▶ **ABOUT THIS EXERCISE**:
Will you write out all the entries below exactly?

[Dataset records]
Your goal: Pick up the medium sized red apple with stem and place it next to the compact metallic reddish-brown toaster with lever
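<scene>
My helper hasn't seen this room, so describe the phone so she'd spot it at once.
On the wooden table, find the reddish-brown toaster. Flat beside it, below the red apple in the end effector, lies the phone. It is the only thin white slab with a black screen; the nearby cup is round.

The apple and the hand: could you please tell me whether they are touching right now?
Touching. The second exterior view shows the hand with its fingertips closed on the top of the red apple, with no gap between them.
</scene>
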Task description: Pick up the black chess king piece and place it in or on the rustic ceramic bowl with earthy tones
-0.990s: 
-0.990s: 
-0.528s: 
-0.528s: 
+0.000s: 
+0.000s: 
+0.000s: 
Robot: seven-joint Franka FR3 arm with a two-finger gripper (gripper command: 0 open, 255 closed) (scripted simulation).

▶ **EXERCISE RESPONSE**:
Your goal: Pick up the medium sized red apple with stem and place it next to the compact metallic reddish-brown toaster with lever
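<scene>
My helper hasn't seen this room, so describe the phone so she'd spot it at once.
On the wooden table, find the reddish-brown toaster. Flat beside it, below the red apple in the end effector, lies the phone. It is the only thin white slab with a black screen; the nearby cup is round.

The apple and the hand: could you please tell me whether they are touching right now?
Touching. The second exterior view shows the hand with its fingertips closed on the top of the red apple, with no gap between them.
</scene>
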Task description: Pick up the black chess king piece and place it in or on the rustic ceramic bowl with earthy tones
-0.990s: 
-0.990s: 
-0.528s: 
-0.528s: 
+0.000s: 
+0.000s: 
+0.000s: 
Robot: seven-joint Franka FR3 arm with a two-finger gripper (gripper command: 0 open, 255 closed) (scripted simulation).

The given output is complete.